5 de abril de 2013

O que queres ser quando fores grande?!


Não me lembro nunca de ter sabido com toda a certeza, daquela que vem do profundo das entranhas, o que queria ser quando crescesse.
Recordo-me mesmo de que estava sempre a mudar de profissão, ou não fosse a indecisão uma das minhas características.
Mas só sou indecisa quando aquilo que está "em cima da mesa" para ser decidido, não me inspira a 100%, quando há algo que suscita mais dúvidas que certezas, passe a redundância do raciocínio. 

Quando há algo que quero muito, a indecisão nem sequer se apresenta, não há dúvidas, há apenas aquela convicção firme, instantânea e espontânea, quase como se fosse uma realidade predeterminística (esta palavra existe?!)

 Não sei se foi por nunca saber ao certo o que queria ser quando fosse grande que já mudei de rumo profissional umas quantas vezes, saltitando duma profissão para outra... houve uns tempos em que senti que  aquele título profissional específico me definia, que se encaixava, que me identificava.

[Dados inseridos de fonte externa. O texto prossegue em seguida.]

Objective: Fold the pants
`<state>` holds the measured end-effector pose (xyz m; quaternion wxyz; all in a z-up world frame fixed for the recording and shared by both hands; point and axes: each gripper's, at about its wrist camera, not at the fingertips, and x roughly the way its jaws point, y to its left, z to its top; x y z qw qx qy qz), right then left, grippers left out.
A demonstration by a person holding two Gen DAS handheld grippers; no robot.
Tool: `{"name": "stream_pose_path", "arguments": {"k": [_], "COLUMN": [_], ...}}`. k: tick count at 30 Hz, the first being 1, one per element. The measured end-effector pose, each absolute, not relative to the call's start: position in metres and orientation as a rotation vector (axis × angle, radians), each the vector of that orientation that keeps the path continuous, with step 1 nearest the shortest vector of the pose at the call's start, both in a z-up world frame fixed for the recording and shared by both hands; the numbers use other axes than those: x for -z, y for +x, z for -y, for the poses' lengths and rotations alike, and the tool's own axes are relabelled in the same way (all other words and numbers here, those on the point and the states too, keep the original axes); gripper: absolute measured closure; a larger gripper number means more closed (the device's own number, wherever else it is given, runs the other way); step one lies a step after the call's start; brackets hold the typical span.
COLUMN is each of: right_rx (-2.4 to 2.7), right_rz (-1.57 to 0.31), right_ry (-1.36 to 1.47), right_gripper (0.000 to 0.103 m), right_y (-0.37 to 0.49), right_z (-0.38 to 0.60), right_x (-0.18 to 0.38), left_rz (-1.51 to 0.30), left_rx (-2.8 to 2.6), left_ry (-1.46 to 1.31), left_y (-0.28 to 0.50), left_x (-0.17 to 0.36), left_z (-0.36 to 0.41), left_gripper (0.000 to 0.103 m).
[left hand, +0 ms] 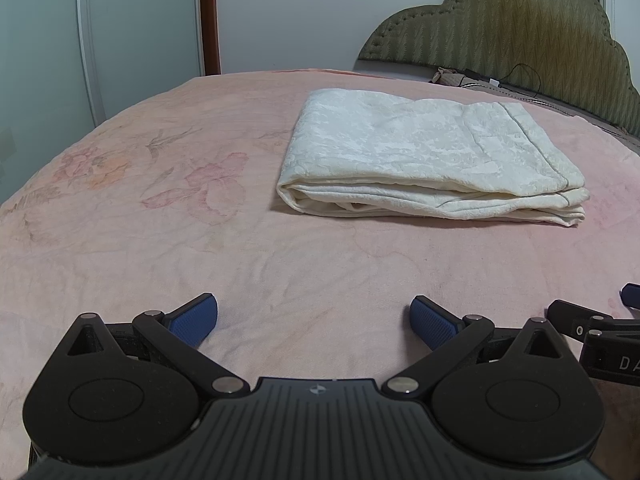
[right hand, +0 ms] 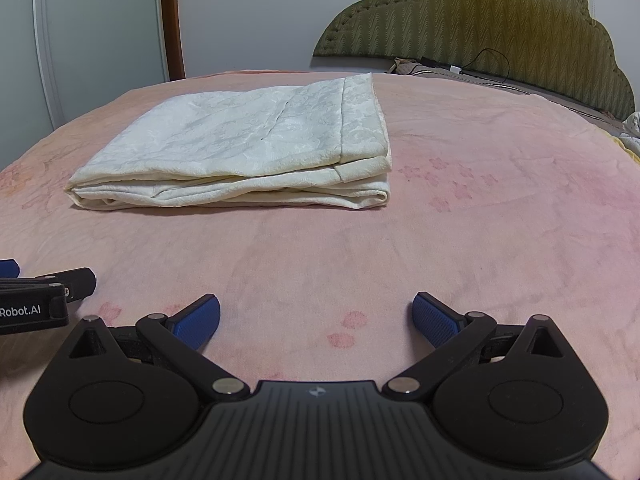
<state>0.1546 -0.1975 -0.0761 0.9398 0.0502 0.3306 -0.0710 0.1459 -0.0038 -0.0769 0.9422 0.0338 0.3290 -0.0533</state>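
Wide pink bed (left hand: 160, 240) with faint flower print, filling both views; green scalloped headboard (left hand: 520, 32) along the far right edge, with a dark cable (right hand: 492, 68) trailing at its foot. Pale wardrobe door (left hand: 140, 20) and brown post beyond the far edge.

Cream pants (left hand: 424, 156) lying toward the far side of the bed, between its middle and the headboard edge, already gathered into a compact rectangular stack of several layers. Rounded fold on the near-left end, hemmed band and loose layer ends on the right end. Seen again from the right wrist view (right hand: 248, 148), same flat stack, one small flap sticking out at the near-right corner.

Judged from that: folding essentially done, nothing obviously left beyond perhaps tucking that flap or squaring the edges. No part of the garment spread out or hanging loose.

Left gripper (left hand: 314, 320) low over the near edge of the bed, well apart from the pants, blue fingers (left hand: 194, 320) spread wide, holding nothing, pads just above or grazing the blanket; cannot tell which. Right gripper (right hand: 316, 318) beside it, likewise spread wide and empty, fingers (right hand: 434, 320) over bare blanket. Each gripper's tip showing at the edge of the other's view, side by side.
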Motion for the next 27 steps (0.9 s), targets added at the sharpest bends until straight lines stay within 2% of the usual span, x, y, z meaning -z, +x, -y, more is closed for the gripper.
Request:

Até ter mudado novamente de emprego e como tal de título profissional.

Hoje em dia, sinto-me uma espécie de híbrido... nem sou carne nem sou peixe, e nem me aparento a um legume...
Hoje em dia, estou absolutamente convicta de que ainda saltitarei para outra qualquer ocupação profissional. E para já é essa a certeza mais acertada que tenho! 

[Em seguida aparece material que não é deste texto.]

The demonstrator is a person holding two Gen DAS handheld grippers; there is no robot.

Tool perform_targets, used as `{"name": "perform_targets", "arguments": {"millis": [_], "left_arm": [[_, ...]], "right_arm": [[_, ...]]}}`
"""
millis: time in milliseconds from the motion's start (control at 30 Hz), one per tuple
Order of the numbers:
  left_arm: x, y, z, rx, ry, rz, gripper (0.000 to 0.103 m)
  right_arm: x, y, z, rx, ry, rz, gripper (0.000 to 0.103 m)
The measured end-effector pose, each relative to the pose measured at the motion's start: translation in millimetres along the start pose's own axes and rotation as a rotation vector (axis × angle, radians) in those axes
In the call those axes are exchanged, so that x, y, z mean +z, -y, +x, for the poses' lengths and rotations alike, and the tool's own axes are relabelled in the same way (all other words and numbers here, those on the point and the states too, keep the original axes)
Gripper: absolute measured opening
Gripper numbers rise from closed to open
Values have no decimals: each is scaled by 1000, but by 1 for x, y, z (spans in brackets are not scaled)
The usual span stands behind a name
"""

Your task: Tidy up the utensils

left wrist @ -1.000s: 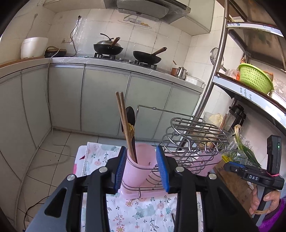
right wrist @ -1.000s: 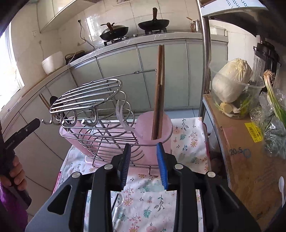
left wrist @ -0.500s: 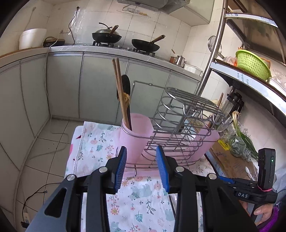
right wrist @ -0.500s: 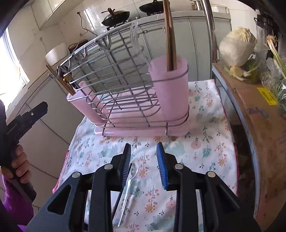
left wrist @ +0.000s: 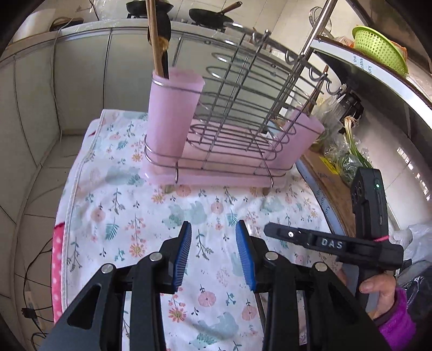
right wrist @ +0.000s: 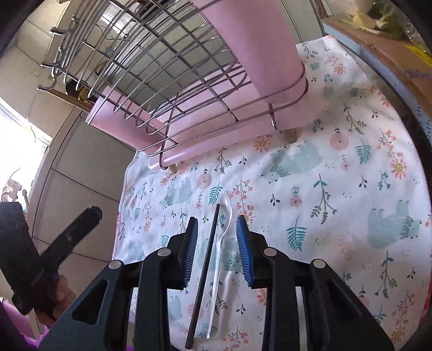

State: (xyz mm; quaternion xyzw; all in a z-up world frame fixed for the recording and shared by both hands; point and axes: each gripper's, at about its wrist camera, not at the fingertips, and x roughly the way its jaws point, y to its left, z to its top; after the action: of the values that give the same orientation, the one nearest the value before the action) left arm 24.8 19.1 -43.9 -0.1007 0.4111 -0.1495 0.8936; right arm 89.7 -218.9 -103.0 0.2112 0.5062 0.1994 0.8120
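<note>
While both tilt downward, right tongs [right wrist: 217, 248] straddle spoon [right wrist: 222, 243] unclamped, left tongs [left wrist: 213, 256] gape empty.

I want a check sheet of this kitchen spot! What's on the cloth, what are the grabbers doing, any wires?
Surface: floral cloth.
Job's things: clear plastic spoon and dark stick lying side by side on the cloth; wire rack with pink cup holding chopsticks.
Clutter: nothing seen.
Grippers: left gripper open, empty; right gripper open over the spoon and stick.
Cables: cord on floor.
Surroundings: green basket, stove pans.
</note>
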Motion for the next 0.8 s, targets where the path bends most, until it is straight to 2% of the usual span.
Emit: {"name": "perform_targets", "arguments": {"millis": [133, 167, 200, 233, 367, 567, 700, 800], "left_arm": [[-7, 7, 11, -3, -45, 10, 33], [-8, 9, 13, -6, -58, 14, 33], [-10, 11, 18, -8, -73, 16, 33], [-12, 13, 22, -10, -87, 17, 33], [-14, 19, 44, -27, -160, 1, 32], [-13, 37, 83, -128, -290, -4, 32], [-15, 52, 101, -121, -332, 60, 32], [-16, 54, 109, -127, -357, 77, 27]], "right_arm": [[3, 4, 23, -33, -18, 15, 30], [2, 5, 27, -35, -22, 17, 27], [1, 6, 30, -41, -23, 16, 20], [0, 7, 33, -48, -26, 17, 5], [-8, 12, 24, -42, 20, 19, 4], [-13, 18, 6, -49, 49, 14, 4], [-13, 16, 4, -36, 43, 0, 4], [-12, 16, 2, -21, 47, -6, 4]]}}
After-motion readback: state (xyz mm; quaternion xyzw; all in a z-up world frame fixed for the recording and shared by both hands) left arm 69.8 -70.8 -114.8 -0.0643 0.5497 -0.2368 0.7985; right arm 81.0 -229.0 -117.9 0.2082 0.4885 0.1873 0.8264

E não é só porque os tempos de hoje se caracterizam por já não existirem empregos para a vida. Eu bem sei que sempre me senti grata por essa realidade... descobri isso naqueles 4 dias que fui fazer um biscate numa empresa de cerâmica conimbricense, a tirar pratos dos moldes (a bater punho para ajudar o meu pai a pagar propinas, como diria o Miguel Gonçalves...) e por isso dei graças aos meus pais por terem investido na minha educação, o que me abriu um leque muito maior de escolhas no campo profissional, em vez de ter que me cingir a empregos cuja progressão profissional era completamente diminuta... não que os menospreze, nada disso! Todos os trabalhos são dignos e temos que dignificar quem os realiza. Mas naqueles quatro dias agradeci por ter a possibilidade de escolher entre ter um emprego a tirar pratos dos moldes para o resto da vida ou fazer outra coisa qualquer que me desse mais prazer!

No entanto, sempre soube com toda a certeza que não queria ser bailarina... apesar de ficar horas a ver a boneca da caixa de música da minha mãe, que veio da Índia, rodar sobre si mesma, sempre ao som dos mesmos acordes.

4 comentários:

Maria Duarte disse...

Sabes que ainda hoje sinto o mesmo?
Lembro-me de na escola secundária ter feitos os testes psicotécnicos e enquanto para alguns dos meus colegas os resultados pareciam apontar numa direcção específica, os meus indicavam-me um rol de possibilidades, por isso não me espanto muito quando no meu percurso académico os números foram a minha escolha, e a vida profissional me tenha levado para as artes. Hoje em dia faço a gestão da minha (pequena) empresa, em que o lado artístico também entra e sinto-me cada vez melhor no meio de linhas e tecidos a "criar".
Afinal não somos máquinas e é bom (acho eu) quando nos deixamos levar...

Beijos

luisa disse...

Esta tua caixa fez-me lembrar que também tenho uma dessas algures perdida na casa do meu pai... Um dia destes recupero-a.
Eu por acaso, em criança, queria mesmo ser bailarina. Mas passou. :)

Lacorrilha disse...

Eu queria ser médica veterinária. Fui dar a tudo menos a isso. Aliás, eu nem posso ver sangue, portanto era só a minha paixão pelos bichos a falar mais alto. Não era o talento.

Tanita disse...

Eu ainda não descobrir o que quero ser quando for grande, mas não é certamente o que ando a fazer agora.